RECORDS SHOWN START

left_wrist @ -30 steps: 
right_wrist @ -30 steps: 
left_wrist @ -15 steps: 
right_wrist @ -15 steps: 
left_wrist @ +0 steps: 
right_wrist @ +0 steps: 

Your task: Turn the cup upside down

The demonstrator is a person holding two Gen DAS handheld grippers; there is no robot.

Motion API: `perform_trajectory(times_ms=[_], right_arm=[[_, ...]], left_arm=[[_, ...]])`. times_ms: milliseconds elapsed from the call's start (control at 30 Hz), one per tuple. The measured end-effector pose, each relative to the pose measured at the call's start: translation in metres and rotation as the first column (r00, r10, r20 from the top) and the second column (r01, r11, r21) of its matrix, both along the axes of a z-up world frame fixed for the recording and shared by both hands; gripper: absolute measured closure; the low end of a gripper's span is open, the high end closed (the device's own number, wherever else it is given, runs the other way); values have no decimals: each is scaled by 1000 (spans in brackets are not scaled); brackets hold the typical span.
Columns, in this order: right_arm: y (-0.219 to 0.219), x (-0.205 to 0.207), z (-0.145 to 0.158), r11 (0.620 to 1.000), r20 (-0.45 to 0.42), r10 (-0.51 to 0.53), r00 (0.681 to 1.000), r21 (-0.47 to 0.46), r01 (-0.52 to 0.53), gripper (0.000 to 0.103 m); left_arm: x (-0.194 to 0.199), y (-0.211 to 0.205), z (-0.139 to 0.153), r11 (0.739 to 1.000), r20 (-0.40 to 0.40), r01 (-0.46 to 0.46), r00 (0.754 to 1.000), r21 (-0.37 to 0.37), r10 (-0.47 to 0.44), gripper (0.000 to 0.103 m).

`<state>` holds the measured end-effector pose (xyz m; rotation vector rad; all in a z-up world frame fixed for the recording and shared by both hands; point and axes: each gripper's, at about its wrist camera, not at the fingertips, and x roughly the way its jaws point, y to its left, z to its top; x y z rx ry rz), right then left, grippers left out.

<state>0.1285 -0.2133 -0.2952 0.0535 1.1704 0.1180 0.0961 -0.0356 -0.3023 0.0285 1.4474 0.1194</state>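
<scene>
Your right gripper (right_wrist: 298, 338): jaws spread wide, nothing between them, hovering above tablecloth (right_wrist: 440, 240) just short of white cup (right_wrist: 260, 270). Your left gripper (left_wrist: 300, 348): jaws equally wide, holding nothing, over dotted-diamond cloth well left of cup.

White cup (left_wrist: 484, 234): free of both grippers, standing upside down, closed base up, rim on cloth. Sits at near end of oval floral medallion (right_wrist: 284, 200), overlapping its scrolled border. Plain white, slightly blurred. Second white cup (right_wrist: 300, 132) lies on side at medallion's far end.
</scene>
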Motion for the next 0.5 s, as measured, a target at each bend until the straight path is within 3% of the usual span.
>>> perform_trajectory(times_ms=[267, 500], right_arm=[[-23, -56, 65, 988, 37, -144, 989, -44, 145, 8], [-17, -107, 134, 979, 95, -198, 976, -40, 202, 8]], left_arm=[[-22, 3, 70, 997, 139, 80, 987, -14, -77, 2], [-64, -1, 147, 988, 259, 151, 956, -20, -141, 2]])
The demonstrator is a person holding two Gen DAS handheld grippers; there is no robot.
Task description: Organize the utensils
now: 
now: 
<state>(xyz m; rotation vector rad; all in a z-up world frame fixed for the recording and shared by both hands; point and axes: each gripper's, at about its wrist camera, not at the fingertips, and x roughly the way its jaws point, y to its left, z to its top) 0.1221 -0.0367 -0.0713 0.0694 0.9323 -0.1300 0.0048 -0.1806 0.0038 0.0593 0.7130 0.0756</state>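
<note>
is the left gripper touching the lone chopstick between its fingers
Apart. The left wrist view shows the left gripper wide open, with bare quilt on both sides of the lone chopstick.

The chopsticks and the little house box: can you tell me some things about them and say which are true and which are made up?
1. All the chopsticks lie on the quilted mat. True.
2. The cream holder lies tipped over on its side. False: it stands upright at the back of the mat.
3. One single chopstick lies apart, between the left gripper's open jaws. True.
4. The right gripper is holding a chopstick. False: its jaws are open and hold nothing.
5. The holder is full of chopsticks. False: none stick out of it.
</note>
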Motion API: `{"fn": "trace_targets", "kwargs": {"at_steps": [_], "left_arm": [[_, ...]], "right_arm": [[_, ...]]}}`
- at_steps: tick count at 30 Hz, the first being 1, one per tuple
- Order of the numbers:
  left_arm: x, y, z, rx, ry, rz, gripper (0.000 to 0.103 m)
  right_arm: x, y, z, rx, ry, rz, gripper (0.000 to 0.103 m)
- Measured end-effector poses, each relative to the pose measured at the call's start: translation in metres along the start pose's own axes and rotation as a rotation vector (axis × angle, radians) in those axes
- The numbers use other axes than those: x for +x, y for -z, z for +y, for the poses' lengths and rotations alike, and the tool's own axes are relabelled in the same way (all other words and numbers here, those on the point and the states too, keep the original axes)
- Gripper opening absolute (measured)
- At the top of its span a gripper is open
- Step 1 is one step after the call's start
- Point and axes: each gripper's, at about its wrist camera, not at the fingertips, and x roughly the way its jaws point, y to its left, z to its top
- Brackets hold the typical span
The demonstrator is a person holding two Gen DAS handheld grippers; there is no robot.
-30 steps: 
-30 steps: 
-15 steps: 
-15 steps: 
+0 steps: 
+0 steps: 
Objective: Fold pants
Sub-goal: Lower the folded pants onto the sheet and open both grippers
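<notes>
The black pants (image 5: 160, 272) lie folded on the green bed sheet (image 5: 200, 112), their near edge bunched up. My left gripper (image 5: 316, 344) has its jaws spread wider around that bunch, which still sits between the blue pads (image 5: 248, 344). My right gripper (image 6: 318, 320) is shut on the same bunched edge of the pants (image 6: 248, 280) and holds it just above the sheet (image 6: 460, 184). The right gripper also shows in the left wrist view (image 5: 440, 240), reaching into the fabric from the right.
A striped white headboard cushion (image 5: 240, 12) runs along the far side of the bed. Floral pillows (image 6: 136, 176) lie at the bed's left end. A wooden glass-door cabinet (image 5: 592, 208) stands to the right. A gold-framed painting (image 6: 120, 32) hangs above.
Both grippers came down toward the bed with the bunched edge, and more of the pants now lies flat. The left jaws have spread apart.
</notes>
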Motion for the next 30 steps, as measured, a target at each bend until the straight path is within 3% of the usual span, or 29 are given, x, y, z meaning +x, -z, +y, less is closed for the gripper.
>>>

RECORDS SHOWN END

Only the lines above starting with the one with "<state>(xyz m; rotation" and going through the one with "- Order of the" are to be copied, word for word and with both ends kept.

• ANSWER SECTION:
<state>(xyz m; rotation vector rad; all in a z-up world frame fixed for the recording and shared by both hands; point and axes: each gripper's, at about its wrist camera, not at the fingertips, and x roughly the way its jaws point, y to its left, z to its top) 0.1221 -0.0367 -0.0713 0.0694 0.9323 -0.1300 0.0048 -0.1806 0.0038 0.0593 0.7130 0.0756</state>
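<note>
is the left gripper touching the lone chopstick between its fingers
Apart. The left wrist view shows the left gripper wide open, with bare quilt on both sides of the lone chopstick.

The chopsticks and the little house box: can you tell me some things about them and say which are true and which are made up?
1. All the chopsticks lie on the quilted mat. True.
2. The cream holder lies tipped over on its side. False: it stands upright at the back of the mat.
3. One single chopstick lies apart, between the left gripper's open jaws. True.
4. The right gripper is holding a chopstick. False: its jaws are open and hold nothing.
5. The holder is full of chopsticks. False: none stick out of it.
</note>
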Motion API: `{"fn": "trace_targets", "kwargs": {"at_steps": [_], "left_arm": [[_, ...]], "right_arm": [[_, ...]]}}`
- at_steps: tick count at 30 Hz, the first being 1, one per tuple
- Order of the numbers:

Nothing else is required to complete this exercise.